§ Task prompt
Your answer should be one number, the count of lines in the entries holding the word "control".

..............................

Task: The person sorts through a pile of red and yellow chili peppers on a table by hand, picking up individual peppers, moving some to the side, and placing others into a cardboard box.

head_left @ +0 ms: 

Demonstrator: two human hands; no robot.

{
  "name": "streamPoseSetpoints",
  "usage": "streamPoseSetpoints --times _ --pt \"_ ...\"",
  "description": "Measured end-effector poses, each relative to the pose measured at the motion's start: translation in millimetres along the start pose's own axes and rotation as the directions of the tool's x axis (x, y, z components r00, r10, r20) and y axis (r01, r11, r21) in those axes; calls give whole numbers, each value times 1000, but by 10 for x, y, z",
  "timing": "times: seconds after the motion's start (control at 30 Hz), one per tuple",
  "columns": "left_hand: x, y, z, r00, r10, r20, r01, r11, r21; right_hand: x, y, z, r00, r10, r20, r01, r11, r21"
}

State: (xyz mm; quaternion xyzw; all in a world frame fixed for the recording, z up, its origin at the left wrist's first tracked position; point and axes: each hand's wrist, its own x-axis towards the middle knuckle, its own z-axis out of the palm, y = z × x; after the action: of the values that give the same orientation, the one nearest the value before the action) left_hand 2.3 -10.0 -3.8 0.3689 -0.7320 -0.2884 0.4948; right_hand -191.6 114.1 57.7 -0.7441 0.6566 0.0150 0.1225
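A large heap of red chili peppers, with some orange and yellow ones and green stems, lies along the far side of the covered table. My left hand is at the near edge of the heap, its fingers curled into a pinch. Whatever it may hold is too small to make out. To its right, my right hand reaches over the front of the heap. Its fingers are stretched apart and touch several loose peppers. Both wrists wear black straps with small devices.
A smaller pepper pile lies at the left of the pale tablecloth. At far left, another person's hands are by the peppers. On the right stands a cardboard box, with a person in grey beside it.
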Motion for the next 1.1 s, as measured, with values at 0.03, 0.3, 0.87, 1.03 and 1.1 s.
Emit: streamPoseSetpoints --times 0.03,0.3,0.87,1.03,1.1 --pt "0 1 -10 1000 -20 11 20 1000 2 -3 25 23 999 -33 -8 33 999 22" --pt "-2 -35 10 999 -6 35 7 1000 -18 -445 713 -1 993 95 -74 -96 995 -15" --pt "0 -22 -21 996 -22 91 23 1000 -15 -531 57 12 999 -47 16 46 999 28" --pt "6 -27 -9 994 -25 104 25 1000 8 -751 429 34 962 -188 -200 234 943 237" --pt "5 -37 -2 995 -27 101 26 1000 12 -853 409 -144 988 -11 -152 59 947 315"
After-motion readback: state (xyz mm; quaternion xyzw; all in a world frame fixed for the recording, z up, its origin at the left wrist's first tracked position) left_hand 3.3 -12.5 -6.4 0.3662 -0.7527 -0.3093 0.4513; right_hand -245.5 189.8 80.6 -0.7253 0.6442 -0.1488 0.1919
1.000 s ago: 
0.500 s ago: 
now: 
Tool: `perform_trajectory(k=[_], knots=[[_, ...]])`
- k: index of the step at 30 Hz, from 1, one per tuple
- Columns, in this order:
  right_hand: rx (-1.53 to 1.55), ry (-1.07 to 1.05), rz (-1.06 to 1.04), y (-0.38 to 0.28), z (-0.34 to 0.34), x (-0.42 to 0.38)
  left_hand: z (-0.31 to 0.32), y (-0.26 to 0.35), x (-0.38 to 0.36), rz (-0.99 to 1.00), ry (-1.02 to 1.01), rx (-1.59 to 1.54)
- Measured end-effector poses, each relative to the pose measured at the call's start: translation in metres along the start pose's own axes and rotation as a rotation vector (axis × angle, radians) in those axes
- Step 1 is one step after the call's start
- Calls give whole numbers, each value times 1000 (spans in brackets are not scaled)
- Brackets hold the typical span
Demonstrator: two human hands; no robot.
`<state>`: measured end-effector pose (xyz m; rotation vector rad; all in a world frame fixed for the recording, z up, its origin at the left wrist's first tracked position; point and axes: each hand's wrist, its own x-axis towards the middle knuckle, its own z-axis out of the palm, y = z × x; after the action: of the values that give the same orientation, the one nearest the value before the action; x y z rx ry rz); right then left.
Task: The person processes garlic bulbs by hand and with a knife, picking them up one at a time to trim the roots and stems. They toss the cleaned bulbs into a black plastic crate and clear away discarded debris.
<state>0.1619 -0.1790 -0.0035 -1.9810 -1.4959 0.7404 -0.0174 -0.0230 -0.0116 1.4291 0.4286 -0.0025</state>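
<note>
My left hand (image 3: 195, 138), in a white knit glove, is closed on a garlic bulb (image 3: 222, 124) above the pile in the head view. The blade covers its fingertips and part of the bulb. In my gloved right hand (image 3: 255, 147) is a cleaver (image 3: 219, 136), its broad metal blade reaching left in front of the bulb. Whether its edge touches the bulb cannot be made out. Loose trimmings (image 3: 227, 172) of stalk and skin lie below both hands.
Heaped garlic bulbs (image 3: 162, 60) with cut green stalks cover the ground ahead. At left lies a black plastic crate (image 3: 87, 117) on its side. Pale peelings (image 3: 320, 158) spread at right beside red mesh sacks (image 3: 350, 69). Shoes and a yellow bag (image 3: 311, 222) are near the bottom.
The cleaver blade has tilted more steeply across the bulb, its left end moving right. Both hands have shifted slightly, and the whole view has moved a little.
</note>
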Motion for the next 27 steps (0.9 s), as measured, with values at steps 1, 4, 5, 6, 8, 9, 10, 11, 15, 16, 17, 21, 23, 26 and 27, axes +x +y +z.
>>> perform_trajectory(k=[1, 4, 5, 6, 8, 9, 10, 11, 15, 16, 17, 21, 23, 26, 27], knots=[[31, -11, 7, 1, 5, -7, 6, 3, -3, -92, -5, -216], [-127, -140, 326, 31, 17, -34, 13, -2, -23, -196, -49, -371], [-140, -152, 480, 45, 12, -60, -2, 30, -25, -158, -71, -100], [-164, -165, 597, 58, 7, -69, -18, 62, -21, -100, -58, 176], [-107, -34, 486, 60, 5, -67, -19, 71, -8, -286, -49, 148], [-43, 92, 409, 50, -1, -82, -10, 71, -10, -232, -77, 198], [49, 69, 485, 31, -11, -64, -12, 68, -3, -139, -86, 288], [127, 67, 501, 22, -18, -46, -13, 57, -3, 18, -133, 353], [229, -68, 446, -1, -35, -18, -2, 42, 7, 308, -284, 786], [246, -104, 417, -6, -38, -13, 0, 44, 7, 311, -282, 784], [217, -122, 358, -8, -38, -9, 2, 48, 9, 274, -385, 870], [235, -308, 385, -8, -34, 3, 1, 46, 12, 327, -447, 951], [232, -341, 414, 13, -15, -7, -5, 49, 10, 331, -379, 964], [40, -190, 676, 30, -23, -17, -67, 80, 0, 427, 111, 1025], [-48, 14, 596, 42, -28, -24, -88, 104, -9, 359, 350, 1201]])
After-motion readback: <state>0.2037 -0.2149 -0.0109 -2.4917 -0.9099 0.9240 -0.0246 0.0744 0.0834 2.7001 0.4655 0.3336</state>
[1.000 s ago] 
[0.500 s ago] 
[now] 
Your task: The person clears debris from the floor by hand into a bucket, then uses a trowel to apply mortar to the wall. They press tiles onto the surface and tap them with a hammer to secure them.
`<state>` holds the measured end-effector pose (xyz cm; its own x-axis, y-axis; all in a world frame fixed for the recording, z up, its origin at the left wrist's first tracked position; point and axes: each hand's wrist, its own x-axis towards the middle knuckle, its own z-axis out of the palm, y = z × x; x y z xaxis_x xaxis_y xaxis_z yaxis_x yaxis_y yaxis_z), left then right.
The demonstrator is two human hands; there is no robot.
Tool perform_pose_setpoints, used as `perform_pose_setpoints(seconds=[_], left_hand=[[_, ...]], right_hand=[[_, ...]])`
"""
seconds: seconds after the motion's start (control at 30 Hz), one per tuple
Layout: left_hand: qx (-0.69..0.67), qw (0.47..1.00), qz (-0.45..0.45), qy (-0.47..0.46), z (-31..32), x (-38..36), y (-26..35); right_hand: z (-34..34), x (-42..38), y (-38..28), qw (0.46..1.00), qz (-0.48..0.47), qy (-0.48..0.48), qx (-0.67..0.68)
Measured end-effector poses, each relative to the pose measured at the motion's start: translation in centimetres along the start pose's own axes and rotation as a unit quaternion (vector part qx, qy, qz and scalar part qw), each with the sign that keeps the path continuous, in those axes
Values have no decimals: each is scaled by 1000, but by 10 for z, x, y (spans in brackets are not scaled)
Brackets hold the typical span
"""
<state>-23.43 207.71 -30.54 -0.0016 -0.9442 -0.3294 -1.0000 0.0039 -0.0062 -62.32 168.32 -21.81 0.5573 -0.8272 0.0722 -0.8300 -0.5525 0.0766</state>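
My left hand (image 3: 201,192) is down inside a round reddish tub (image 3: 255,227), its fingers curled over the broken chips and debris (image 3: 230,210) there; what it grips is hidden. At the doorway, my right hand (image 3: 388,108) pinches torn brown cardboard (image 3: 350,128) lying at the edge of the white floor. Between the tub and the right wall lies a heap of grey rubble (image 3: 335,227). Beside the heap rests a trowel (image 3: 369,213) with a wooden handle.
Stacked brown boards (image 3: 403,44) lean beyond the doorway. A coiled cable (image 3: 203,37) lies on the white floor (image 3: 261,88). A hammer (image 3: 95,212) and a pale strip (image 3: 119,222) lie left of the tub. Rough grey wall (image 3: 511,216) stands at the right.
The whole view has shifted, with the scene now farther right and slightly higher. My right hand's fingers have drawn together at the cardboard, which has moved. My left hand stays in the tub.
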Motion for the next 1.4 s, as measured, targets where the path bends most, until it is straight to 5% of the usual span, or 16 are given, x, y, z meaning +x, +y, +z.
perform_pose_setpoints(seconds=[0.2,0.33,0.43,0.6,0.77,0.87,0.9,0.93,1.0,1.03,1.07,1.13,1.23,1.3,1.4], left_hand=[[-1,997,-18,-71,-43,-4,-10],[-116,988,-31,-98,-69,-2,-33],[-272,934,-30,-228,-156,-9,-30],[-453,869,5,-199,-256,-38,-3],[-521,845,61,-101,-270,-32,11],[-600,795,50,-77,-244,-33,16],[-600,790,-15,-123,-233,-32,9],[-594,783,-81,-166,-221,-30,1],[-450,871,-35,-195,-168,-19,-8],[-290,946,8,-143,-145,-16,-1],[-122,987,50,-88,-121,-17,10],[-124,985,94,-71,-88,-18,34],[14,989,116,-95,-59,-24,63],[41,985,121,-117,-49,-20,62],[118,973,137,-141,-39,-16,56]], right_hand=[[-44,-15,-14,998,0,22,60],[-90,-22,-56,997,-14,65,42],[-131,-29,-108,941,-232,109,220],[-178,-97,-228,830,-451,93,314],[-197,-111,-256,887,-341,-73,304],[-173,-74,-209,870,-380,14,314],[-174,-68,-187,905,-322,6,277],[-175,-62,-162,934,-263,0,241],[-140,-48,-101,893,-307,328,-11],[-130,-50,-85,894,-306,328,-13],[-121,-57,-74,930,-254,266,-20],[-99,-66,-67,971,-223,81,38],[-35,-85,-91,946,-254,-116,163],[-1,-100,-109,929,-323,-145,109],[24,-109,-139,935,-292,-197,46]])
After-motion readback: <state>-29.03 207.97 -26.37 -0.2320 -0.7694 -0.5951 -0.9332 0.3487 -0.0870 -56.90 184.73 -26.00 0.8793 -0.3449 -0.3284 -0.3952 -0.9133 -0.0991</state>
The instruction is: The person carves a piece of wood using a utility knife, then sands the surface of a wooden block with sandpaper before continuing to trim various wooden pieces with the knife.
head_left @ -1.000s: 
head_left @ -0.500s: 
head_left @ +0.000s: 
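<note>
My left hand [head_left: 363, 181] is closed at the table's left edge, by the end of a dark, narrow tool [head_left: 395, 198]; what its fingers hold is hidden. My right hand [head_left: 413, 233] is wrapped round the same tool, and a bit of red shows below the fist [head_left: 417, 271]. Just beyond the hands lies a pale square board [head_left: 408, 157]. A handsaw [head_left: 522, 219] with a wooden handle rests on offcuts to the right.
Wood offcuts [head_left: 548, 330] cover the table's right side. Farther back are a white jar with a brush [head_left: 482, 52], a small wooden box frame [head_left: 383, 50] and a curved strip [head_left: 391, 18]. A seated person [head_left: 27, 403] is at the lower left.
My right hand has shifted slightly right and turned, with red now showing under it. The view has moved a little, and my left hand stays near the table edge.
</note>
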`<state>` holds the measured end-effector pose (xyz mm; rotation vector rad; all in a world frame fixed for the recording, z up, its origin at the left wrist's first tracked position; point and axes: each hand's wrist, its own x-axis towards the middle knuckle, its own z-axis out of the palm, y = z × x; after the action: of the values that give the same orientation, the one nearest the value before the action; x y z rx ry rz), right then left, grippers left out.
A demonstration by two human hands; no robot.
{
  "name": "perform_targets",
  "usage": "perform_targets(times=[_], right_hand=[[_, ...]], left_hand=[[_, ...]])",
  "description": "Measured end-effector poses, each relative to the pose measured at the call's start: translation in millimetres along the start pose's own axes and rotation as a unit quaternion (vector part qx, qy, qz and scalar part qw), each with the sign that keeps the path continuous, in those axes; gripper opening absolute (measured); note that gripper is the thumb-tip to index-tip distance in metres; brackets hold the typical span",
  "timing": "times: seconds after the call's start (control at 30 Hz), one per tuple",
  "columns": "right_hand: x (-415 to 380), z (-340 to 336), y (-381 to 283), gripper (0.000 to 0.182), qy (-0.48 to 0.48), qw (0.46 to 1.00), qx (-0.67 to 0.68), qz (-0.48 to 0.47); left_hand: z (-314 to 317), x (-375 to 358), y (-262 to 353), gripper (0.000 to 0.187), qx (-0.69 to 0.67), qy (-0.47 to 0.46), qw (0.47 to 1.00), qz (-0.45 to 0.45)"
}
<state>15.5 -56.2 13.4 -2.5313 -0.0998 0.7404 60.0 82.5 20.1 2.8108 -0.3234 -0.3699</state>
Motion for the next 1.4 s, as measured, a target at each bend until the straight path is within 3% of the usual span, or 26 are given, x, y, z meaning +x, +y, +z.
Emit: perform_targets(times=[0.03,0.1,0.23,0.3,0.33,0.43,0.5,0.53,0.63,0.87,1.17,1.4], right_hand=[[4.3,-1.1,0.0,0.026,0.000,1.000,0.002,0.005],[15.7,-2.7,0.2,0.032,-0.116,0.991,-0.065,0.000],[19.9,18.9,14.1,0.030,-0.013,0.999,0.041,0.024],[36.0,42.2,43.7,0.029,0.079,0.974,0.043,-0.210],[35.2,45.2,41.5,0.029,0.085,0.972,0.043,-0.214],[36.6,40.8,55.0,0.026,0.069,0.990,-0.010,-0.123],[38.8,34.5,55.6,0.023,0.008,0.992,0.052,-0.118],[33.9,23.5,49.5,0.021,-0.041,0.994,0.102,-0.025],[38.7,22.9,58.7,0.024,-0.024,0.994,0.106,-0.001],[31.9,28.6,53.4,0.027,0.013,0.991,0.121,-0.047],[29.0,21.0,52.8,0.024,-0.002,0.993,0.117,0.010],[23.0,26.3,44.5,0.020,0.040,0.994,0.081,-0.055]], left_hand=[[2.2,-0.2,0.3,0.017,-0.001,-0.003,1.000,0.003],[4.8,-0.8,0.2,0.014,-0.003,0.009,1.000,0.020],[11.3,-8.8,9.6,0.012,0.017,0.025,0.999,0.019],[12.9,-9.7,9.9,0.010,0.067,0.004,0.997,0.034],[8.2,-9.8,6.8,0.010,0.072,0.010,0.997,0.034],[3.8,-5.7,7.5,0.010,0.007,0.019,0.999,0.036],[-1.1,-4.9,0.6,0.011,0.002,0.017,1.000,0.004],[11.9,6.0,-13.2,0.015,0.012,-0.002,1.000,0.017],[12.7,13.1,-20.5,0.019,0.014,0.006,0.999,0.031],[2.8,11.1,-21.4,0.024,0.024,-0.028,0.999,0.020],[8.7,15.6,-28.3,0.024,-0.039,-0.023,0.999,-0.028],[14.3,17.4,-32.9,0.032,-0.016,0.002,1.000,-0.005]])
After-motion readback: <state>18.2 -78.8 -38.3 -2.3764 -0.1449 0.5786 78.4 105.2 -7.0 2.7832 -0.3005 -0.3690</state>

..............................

§ Exercise response
3